The reason for this post being called "Blame YouTube" is that I think that our young'uns are getting an increasingly unrealistic view of the effort required for anything - YouTube video of 5 minutes == 5 minutes work required. Never mind that the "stars" of YouTube put a *lot* of work into what they do, it's what separates someone who gets a million views from someone who gets 30.

Hopefully, doing this will get Finn a more realistic view of what can be achieved and the amount of work needed. As it is, I have no doubt there'll be lots of handholding for this first go. We've agreed to set the Predator costume as the goal for next year's Hallowe'en so we'll see...

23 September 2014

InDesign is good but so annoying!

Just a rant really. I'm engaged in creating documentation for a software product. There are probably going to be about 2.3k pages long. I'm outputting to PDF for the moment, so it will be completely digital (plans are to take it to wiki, but that's for later) so there's no output to dead tree.

I was struggling with the Table of Contents feature and it was hard to find any help, even with the whole interweb in front of me.

Anyway, just by clutching at straws I discovered the Bookmarks window that I found contained bookmarks I'd never knowingly added.
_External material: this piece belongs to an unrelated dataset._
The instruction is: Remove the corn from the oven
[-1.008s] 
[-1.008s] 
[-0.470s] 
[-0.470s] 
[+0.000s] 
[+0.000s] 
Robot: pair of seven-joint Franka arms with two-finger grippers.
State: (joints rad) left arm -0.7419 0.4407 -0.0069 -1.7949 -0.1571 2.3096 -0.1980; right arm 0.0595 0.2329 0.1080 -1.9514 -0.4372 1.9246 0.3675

Clearing all the extraneous bookmarks might have done the job - just waiting on the export of a PDF...

Yay! That worked! /me dances!

In other news, the other thing that bugged the shit out of me in InDesign was the fact that my books constantly have warning triangles saying "you edited this document (a chapter of the book) outside the book!" It is *never* true but that doesn't seem to matter to InDesign. Anyway, the solution is as dumb as you might expect: If you have the Book window open while you edit, save and close your chapter, all will be fine.





















Next problem, Updating the ToC is broken. Instead of going away to trawl the documents and then building the complete ToC, iD now does the trawl, but only builds the first page. Every time I have to manually add a new page and reflow text onto it, whereupon it builds the remaining pages (of which there are about 30 now). This one I haven't resolved and can get no help on aside from exporting to IDML and re-importing, which didn't work.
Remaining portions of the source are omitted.